In2Science was no different.
“Looks good!” I said to myself when I first spotted the scheme. After writing an application and eagerly awaiting the response – I was accepted and later received a 2-week placement at UCL’s division of psychiatry where I would be shadowing Dr Suzanne Reeves.
When I first learnt that Suzanne is a Consultant psychiatrist and senior lecturer with a current focus on controlling psychosis in dementia patients, I felt privileged to be shadowing such an astute individual. Not only was Suzanne astute, though, she’s also one of the most friendly, helpful and supportive people I’ve met. She went miles above expectation to ensure that my visit would be amazing by frantically organising one-on-one meetings with PhD qualified researchers, care home visits, days in a memory clinic and so much more that the 500 stops me from talking about – shout out to Suzanne for all her effort!
Some of the people in the divisional team
So, dementia itself can be caused by an imbalance of dopamine in the brain and it’s a rather broad term with the likes of Alzheimer’s being one form of it. Strokes can too sometimes play a part where a specific dementia can occur – vascular dementia; parts of the brain are subject to ischaemic attacks and subsequently infarcts form. Dementia is, of course, incurable as of now, however, projects are being led to manage and improve lives of the people affected.

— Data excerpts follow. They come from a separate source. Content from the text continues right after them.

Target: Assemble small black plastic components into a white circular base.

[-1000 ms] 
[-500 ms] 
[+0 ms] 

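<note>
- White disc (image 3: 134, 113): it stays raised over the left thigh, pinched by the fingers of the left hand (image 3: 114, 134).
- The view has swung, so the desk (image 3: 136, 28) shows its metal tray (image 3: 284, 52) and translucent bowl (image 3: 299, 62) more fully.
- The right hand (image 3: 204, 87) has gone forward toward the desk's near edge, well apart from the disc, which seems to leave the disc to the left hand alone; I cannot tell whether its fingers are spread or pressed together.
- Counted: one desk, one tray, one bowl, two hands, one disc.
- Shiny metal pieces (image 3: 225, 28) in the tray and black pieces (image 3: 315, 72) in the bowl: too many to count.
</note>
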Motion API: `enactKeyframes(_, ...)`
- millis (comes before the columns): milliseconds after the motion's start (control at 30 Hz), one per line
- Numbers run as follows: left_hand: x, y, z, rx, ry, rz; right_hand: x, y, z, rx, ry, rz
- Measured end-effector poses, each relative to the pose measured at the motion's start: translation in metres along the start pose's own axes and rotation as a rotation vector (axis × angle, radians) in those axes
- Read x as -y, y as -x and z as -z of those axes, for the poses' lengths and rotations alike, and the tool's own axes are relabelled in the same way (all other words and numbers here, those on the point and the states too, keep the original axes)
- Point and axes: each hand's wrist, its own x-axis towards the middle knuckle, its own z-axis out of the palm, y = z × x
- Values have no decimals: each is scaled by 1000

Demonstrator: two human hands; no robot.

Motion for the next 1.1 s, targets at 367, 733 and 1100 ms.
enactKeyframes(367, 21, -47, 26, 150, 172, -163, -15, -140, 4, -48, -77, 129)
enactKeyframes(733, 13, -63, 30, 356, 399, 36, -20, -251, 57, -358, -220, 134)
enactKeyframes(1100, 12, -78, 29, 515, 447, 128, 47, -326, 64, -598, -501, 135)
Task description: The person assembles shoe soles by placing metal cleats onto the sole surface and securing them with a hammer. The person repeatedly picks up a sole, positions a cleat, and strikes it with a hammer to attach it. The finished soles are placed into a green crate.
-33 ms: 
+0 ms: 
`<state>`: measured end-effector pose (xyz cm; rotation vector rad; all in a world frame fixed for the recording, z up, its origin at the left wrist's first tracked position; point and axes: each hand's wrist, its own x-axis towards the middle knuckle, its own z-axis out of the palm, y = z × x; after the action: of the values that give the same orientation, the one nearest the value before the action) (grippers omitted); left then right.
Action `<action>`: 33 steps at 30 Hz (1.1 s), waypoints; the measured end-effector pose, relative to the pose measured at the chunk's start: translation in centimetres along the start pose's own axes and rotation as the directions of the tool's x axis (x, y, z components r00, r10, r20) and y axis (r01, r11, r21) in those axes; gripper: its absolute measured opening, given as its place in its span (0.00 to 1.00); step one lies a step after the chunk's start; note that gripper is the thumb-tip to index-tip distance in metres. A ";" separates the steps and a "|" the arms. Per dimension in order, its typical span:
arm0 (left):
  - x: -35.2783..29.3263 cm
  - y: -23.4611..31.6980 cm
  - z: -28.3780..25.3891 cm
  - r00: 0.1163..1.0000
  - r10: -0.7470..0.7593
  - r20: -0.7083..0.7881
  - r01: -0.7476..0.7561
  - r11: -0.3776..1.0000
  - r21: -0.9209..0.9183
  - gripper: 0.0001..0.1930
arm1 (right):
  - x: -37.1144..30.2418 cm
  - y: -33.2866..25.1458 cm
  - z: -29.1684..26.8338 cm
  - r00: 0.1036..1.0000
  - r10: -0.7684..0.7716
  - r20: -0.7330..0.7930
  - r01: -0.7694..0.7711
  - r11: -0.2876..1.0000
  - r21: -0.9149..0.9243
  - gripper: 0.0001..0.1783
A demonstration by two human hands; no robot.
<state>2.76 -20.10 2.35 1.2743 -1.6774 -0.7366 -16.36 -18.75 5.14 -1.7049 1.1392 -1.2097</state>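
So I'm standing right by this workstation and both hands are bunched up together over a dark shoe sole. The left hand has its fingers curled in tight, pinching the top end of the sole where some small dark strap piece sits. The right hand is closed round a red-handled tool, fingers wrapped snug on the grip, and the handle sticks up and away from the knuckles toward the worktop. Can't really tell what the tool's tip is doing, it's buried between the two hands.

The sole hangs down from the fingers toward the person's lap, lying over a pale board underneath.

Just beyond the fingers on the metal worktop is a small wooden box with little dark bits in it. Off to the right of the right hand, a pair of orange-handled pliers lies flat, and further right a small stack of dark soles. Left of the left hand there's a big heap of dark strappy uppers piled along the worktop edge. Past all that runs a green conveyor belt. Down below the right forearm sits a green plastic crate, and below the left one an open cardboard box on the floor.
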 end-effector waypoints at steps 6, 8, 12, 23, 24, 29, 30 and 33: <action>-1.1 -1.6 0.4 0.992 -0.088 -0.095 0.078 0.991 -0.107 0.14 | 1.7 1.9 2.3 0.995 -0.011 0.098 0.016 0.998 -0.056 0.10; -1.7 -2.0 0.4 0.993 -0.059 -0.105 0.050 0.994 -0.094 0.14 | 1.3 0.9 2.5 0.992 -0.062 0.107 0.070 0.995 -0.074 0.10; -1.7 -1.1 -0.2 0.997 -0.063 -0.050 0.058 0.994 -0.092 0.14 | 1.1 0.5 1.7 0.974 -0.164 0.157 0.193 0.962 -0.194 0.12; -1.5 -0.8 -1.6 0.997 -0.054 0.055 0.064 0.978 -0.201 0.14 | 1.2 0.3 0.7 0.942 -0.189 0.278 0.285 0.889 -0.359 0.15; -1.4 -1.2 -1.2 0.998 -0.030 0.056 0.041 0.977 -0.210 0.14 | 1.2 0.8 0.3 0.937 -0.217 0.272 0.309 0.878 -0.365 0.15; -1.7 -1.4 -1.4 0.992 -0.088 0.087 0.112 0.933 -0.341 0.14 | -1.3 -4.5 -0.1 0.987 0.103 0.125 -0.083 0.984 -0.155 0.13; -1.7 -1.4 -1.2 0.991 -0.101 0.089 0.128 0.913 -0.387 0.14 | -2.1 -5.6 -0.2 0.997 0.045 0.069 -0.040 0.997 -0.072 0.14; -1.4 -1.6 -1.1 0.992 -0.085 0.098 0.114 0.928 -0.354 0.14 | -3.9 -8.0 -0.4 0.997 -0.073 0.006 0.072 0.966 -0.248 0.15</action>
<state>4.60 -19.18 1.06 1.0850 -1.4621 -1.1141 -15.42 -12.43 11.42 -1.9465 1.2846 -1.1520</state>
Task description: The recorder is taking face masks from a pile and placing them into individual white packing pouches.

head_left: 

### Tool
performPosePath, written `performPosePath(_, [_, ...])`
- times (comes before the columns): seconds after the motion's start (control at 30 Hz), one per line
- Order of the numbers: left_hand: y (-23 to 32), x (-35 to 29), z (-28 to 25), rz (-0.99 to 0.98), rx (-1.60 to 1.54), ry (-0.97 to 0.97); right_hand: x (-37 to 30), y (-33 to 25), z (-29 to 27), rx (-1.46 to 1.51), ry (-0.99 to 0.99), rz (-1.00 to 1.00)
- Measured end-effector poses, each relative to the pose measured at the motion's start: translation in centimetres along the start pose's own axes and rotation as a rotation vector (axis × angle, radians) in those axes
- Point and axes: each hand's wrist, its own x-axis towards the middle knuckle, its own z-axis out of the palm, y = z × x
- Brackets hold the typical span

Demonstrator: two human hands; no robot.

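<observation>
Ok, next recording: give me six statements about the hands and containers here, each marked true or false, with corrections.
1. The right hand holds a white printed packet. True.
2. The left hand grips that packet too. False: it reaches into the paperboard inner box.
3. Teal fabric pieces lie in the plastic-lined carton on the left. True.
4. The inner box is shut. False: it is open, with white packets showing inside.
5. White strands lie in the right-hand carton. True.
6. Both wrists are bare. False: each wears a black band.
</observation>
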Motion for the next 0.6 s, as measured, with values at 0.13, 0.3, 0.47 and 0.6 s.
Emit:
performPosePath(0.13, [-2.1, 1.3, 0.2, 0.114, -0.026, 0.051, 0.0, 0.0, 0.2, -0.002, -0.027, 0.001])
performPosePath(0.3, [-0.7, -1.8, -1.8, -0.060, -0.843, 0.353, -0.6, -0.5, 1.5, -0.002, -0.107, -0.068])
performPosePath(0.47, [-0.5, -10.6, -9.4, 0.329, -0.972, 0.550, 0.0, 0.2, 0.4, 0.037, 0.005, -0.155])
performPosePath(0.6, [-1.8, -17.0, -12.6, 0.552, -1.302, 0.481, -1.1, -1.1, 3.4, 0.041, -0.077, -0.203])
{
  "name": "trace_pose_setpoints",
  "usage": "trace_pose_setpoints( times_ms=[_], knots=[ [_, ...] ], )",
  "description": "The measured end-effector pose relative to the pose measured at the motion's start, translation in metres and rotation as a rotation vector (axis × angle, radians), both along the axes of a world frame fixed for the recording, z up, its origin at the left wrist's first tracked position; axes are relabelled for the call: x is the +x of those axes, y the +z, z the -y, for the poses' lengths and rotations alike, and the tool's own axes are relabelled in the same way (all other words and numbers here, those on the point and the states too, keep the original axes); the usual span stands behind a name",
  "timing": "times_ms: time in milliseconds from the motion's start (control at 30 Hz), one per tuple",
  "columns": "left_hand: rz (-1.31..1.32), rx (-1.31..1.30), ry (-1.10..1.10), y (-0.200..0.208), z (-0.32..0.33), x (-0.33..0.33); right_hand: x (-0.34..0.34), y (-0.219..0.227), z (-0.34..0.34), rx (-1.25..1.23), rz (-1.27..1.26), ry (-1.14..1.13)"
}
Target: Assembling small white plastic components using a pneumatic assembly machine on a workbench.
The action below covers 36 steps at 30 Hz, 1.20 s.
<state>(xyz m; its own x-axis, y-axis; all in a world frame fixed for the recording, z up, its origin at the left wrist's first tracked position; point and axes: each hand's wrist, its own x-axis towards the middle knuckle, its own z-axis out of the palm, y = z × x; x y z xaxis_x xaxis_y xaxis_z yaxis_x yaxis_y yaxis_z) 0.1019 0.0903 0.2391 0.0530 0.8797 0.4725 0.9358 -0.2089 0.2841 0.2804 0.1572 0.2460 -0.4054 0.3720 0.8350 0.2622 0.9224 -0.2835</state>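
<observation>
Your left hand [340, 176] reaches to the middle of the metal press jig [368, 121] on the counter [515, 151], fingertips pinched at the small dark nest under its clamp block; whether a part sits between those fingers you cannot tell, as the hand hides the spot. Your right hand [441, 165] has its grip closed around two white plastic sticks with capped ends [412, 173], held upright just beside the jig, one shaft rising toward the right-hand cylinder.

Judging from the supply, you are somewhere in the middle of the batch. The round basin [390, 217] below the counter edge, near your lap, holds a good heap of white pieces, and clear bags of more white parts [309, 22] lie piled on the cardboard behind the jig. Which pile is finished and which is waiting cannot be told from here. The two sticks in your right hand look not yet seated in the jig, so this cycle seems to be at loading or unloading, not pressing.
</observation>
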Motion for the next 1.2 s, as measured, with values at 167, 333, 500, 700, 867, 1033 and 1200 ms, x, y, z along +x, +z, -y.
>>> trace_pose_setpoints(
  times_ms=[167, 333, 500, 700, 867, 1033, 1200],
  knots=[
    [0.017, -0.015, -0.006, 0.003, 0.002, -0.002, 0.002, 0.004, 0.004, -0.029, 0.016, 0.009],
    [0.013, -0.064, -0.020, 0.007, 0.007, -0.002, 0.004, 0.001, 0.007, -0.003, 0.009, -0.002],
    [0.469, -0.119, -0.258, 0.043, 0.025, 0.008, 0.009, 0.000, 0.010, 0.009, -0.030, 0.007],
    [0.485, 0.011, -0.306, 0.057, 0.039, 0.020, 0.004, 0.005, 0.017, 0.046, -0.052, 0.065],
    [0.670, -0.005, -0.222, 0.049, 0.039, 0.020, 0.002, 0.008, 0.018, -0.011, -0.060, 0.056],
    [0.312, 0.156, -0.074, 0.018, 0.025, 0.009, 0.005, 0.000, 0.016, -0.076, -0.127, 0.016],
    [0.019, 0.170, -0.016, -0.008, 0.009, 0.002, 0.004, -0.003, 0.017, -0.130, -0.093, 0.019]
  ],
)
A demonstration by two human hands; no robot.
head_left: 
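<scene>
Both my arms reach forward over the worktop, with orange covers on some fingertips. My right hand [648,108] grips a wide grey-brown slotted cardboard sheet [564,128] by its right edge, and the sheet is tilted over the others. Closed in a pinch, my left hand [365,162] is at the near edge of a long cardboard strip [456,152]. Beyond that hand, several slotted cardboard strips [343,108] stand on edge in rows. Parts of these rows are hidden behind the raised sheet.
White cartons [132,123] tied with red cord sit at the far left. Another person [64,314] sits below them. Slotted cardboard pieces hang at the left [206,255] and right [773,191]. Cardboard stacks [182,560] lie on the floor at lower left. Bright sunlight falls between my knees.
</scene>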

Managing Agitation and Raising QUality of lifE (MARQUE for short) is one of these projects and one I got to see first-hand. It’s a project aiming to increase knowledge about dementia, agitation and personhood. I saw the research in action when data was being collected at a care home; I realised that research is tough and demanding, but can also be so rewarding. Sometimes even hundreds of care homes need to be subject to data collection to accumulate enough useful data. The whole experience reassured me, though, that research seems amazing as a career but can even be combined with being a medic, something that tempts me very much.
When shadowing Suzanne in clinic, a negative yet invaluable highlight was an elderly lady finding out she has dementia. It wasn’t joyous but those are the realities of medicine – with anything comes the good and the bad. Bettering lives is rewarding but delivering bad information (i.e. diagnoses) is a less pleasing aspect but something that has to be done, something the experience made me very aware of and a thing that any aspiring doctor has to know.
Overall, the placement was priceless. Would I do it again? Yes! Thank you so much to the UCL division of psychiatry team for having me.